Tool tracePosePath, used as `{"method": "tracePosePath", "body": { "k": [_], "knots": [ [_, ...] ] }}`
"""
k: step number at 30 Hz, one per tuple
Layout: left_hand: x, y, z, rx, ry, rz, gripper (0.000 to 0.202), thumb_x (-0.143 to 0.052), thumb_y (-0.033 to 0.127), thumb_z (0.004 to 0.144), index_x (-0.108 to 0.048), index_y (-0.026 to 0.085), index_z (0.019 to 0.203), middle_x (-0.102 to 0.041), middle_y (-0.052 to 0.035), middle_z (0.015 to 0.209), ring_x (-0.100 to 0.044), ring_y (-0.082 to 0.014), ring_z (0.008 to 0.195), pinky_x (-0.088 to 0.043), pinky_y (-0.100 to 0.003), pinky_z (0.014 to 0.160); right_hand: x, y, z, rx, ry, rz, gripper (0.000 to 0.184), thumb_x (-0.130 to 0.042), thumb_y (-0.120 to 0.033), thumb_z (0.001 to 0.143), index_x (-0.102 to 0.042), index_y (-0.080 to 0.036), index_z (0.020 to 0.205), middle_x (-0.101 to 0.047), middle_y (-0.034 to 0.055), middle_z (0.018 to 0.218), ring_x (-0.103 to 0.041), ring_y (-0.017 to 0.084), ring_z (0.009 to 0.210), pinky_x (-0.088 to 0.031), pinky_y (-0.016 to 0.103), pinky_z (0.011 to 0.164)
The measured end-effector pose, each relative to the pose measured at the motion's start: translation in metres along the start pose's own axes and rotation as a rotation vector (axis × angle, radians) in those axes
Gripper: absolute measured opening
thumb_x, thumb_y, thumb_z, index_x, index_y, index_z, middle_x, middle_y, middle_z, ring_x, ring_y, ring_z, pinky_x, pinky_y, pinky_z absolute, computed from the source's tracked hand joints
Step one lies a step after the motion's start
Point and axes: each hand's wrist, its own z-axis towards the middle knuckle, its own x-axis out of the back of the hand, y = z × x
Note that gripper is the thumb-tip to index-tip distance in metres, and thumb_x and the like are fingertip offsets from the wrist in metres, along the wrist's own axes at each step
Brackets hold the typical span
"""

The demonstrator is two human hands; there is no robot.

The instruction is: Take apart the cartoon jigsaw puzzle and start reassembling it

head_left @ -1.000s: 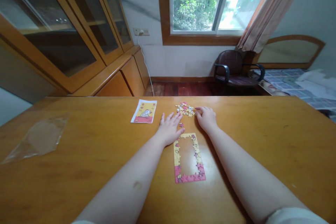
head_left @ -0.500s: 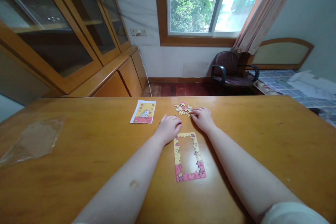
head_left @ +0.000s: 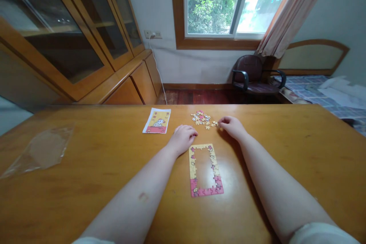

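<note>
My right hand (head_left: 232,126) is at the right side of a small heap of jigsaw puzzle pieces (head_left: 201,117). Its thumb and fingertips are pinched at a yellow puzzle piece (head_left: 214,124) on the table, partly hidden by the fingers. Another loose yellow piece (head_left: 207,127) lies just in front of the heap. My left hand (head_left: 183,137) rests on the table with its fingers curled together; what is under them, if anything, is hidden. Close below it lies a joined puzzle border (head_left: 207,191), yellow at the top and pink at the bottom, with bare table inside.
A picture card (head_left: 157,121) showing a white animal on yellow and pink lies left of the heap. A clear plastic bag (head_left: 42,146) is flat on the wooden table (head_left: 114,167) at far left. Beyond the table stand a chair (head_left: 251,72) and a glass-fronted cabinet (head_left: 94,80).
My right hand has moved right, away from the heap, and a few yellow pieces now lie spread out from it. My left hand stays nearly in place.
</note>
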Motion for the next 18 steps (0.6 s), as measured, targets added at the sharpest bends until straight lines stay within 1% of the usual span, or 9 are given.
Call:
{"method": "tracePosePath", "body": {
  "k": [2, 4, 5, 7, 9, 10, 12, 15, 18],
  "knots": [
    [0.001, 0.0, 0.0, 0.052, -0.001, 0.009, 0.019, -0.053, 0.017, 0.082, -0.07, 0.024, 0.089, -0.07, -0.0021, 0.098, -0.06, -0.0192, 0.099, -0.043, -0.036, 0.094, 0.006, 0.001, 0.0, -0.007, -0.071, -0.101, 0.012, -0.057, -0.019, 0.069, -0.067, -0.018, 0.075, -0.068, 0.0014, 0.067, -0.06, 0.015, 0.062, -0.044, 0.025, 0.06],
    [0.002, 0.0, 0.0, 0.091, 0.011, 0.013, 0.019, -0.053, 0.017, 0.082, -0.07, 0.024, 0.088, -0.07, -0.0031, 0.097, -0.06, -0.0194, 0.097, -0.044, -0.036, 0.093, 0.008, 0.0, 0.0, 0.063, -0.057, -0.209, 0.012, -0.057, -0.02, 0.071, -0.067, -0.019, 0.076, -0.068, 0.0025, 0.071, -0.061, 0.017, 0.067, -0.045, 0.027, 0.064],
    [0.002, 0.0, 0.0, 0.095, 0.023, 0.012, 0.019, -0.052, 0.018, 0.082, -0.069, 0.024, 0.09, -0.069, -0.0033, 0.098, -0.06, -0.0195, 0.098, -0.044, -0.036, 0.093, 0.008, -0.001, 0.0, 0.139, -0.021, -0.255, 0.013, -0.057, -0.021, 0.073, -0.068, -0.019, 0.079, -0.069, 0.0036, 0.076, -0.062, 0.018, 0.073, -0.046, 0.029, 0.068],
    [0.0, -0.001, 0.0, 0.076, 0.049, 0.01, 0.021, -0.052, 0.018, 0.083, -0.069, 0.024, 0.094, -0.068, -0.0037, 0.103, -0.059, -0.02, 0.101, -0.044, -0.036, 0.094, 0.003, -0.006, -0.002, 0.339, 0.044, -0.324, 0.017, -0.057, -0.026, 0.078, -0.069, -0.021, 0.087, -0.07, 0.0057, 0.09, -0.061, 0.021, 0.087, -0.046, 0.033, 0.08],
    [-0.001, -0.001, -0.001, 0.049, 0.054, 0.012, 0.022, -0.053, 0.019, 0.082, -0.069, 0.023, 0.097, -0.066, -0.0045, 0.109, -0.057, -0.0208, 0.106, -0.043, -0.037, 0.097, -0.006, -0.013, -0.006, 0.524, 0.044, -0.369, 0.021, -0.057, -0.031, 0.082, -0.07, -0.023, 0.096, -0.068, 0.0065, 0.104, -0.058, 0.022, 0.098, -0.042, 0.037, 0.091],
    [-0.002, -0.001, -0.001, 0.041, 0.047, 0.014, 0.022, -0.053, 0.019, 0.082, -0.068, 0.023, 0.098, -0.066, -0.0049, 0.111, -0.057, -0.0211, 0.107, -0.042, -0.038, 0.098, -0.01, -0.016, -0.008, 0.57, 0.028, -0.388, 0.021, -0.059, -0.033, 0.082, -0.071, -0.024, 0.097, -0.067, 0.0065, 0.107, -0.057, 0.023, 0.1, -0.041, 0.038, 0.092],
    [-0.002, -0.001, -0.001, 0.038, 0.03, 0.014, 0.022, -0.053, 0.02, 0.083, -0.069, 0.022, 0.098, -0.066, -0.0054, 0.112, -0.056, -0.0215, 0.109, -0.04, -0.039, 0.101, -0.017, -0.02, -0.012, 0.625, -0.016, -0.433, 0.02, -0.059, -0.036, 0.083, -0.072, -0.027, 0.096, -0.066, 0.0056, 0.111, -0.056, 0.023, 0.103, -0.039, 0.041, 0.094],
    [-0.001, 0.0, -0.001, 0.041, 0.017, 0.0, 0.023, -0.051, 0.021, 0.084, -0.069, 0.023, 0.099, -0.066, -0.0055, 0.111, -0.057, -0.0212, 0.108, -0.041, -0.039, 0.101, -0.019, -0.019, -0.013, 0.662, -0.068, -0.463, 0.02, -0.055, -0.036, 0.087, -0.073, -0.028, 0.093, -0.069, 0.0039, 0.107, -0.058, 0.022, 0.102, -0.038, 0.041, 0.093],
    [0.0, 0.0, -0.001, 0.052, 0.016, -0.009, 0.023, -0.052, 0.021, 0.083, -0.069, 0.023, 0.098, -0.067, -0.0046, 0.108, -0.058, -0.0208, 0.105, -0.044, -0.037, 0.097, -0.012, -0.011, -0.008, 0.618, -0.05, -0.467, 0.024, -0.052, -0.033, 0.089, -0.074, -0.026, 0.089, -0.071, 0.0041, 0.1, -0.061, 0.02, 0.096, -0.04, 0.039, 0.092]
  ]
}}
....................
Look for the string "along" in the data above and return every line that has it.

The measured end-effector pose, each relative to the pose measured at the motion's start: translation in metres along the start pose's own axes and rotation as a rotation vector (axis × angle, radians) in those axes
Note that gripper is the thumb-tip to index-tip distance in metres, and thumb_x and the like are fingertip offsets from the wrist in metres, along the wrist's own axes at each step

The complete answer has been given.